Among the lines below, a stretch begins at the one with "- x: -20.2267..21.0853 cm" and ends at the one with "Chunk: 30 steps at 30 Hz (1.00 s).". Repeat that stretch exactly, ends included.

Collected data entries
- - -

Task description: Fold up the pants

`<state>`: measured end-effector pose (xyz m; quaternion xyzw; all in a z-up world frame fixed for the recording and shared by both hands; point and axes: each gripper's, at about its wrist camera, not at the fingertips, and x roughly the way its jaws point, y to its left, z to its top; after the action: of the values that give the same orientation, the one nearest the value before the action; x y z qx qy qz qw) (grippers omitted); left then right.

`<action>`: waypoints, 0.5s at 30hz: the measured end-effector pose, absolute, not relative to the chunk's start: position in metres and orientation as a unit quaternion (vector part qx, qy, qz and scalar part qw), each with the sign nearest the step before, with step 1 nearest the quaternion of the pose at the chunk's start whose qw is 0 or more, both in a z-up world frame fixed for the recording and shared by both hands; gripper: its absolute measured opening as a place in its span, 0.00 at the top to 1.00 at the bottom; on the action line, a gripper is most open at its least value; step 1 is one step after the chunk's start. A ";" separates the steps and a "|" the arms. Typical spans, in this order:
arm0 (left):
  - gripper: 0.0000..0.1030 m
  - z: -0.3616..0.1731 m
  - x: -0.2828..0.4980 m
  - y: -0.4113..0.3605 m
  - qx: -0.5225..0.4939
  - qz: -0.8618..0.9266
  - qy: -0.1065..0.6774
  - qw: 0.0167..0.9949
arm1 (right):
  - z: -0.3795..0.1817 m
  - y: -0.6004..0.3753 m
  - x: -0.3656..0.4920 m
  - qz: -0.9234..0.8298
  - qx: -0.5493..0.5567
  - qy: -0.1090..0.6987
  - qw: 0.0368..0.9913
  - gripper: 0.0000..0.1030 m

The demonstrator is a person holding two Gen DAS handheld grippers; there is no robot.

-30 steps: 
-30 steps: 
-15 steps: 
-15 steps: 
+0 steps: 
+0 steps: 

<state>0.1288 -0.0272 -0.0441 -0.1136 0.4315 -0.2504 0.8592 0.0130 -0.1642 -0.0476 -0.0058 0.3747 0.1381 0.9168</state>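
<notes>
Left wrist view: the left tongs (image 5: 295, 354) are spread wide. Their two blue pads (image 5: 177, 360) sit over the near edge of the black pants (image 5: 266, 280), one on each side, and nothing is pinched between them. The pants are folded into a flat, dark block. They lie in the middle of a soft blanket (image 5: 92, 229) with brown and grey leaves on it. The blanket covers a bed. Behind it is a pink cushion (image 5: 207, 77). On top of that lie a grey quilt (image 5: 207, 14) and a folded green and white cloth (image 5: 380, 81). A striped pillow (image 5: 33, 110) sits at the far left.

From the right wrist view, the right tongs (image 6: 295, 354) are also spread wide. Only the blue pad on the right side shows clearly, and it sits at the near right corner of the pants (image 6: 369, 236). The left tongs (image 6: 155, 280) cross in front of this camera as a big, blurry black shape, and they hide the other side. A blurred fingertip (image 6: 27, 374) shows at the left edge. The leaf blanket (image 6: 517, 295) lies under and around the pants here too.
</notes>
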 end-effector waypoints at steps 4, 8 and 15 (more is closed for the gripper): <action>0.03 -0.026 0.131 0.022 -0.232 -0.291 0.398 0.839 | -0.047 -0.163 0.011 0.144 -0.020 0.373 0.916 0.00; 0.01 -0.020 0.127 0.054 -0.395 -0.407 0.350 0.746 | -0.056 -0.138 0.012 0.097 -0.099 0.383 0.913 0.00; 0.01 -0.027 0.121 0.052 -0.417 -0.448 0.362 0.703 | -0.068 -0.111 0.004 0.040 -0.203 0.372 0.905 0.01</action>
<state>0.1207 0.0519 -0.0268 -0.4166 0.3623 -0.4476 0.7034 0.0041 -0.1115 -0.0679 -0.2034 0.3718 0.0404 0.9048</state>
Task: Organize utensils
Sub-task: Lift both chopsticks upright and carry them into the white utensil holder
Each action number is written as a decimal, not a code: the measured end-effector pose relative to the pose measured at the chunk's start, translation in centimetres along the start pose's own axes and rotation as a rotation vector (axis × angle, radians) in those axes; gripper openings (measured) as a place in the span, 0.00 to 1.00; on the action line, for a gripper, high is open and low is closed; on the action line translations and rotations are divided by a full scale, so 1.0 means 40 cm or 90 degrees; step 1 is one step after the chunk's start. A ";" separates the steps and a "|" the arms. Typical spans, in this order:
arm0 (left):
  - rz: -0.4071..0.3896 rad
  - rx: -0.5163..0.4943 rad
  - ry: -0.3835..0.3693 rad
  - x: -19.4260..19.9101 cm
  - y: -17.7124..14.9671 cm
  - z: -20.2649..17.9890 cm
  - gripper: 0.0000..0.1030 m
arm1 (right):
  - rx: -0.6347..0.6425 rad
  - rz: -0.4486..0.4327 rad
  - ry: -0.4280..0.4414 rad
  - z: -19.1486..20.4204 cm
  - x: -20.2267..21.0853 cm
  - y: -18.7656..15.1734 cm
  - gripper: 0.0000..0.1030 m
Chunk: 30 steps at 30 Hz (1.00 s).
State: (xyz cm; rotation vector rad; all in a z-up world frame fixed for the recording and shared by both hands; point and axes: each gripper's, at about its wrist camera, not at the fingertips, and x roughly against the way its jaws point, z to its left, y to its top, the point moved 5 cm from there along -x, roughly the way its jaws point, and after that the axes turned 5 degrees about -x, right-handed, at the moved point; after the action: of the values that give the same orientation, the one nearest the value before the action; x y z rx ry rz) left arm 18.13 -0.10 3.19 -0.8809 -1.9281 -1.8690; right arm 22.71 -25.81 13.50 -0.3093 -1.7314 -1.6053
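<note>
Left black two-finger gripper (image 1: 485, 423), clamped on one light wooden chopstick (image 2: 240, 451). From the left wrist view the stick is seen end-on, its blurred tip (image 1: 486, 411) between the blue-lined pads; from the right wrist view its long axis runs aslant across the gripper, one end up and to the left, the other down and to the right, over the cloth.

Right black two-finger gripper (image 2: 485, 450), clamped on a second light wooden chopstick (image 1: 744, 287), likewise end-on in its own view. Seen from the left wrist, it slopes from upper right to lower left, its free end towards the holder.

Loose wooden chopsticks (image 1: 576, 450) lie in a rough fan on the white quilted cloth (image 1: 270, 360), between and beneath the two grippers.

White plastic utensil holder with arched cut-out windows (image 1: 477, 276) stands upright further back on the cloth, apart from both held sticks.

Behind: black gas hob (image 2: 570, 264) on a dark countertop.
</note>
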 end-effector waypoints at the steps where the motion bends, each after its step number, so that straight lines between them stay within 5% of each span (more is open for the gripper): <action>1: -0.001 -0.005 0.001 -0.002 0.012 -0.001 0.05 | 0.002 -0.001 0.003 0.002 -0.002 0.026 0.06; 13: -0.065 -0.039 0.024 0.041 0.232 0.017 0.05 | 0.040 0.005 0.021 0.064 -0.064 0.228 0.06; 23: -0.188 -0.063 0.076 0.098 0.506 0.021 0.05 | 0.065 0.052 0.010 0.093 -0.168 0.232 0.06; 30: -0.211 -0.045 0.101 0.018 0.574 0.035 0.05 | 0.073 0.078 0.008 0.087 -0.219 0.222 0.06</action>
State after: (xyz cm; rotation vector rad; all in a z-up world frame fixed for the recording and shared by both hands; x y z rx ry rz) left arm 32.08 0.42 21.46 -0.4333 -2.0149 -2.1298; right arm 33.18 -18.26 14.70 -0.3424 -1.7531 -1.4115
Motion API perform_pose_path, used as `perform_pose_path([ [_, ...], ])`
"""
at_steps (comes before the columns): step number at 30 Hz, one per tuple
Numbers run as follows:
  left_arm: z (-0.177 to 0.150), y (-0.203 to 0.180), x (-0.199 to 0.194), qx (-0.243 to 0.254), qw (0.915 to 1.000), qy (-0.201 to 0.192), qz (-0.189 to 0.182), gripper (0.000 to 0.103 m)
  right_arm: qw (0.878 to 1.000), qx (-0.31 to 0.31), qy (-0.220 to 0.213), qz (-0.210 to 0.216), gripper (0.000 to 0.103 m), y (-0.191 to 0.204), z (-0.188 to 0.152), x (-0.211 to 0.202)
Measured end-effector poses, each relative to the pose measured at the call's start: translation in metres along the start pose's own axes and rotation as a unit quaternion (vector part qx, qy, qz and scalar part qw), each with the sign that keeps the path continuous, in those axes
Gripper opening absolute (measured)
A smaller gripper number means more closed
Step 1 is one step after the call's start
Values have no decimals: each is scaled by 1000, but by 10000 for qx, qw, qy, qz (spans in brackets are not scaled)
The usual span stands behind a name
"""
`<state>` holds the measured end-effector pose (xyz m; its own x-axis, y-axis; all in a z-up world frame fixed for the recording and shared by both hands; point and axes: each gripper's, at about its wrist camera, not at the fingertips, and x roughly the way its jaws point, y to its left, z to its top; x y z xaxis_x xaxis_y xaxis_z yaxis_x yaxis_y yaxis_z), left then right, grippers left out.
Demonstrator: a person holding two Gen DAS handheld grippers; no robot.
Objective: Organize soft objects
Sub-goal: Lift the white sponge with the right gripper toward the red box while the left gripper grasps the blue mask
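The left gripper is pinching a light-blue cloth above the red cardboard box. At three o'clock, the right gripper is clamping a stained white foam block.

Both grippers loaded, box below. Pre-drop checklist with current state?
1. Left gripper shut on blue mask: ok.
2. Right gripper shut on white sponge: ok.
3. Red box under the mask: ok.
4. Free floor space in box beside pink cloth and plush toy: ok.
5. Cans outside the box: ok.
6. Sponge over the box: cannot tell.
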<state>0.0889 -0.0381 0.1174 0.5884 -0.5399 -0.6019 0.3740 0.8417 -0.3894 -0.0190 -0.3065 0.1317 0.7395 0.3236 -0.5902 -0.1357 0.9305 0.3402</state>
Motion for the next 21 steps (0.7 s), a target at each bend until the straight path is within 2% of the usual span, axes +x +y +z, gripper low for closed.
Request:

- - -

*Solution for this exercise*
  - x: -20.2267..21.0853 cm
  - y: -18.7656..15.1734 cm
  - gripper: 0.0000..0.1030 m
Chunk: 30 steps at 30 Hz (1.00 s).

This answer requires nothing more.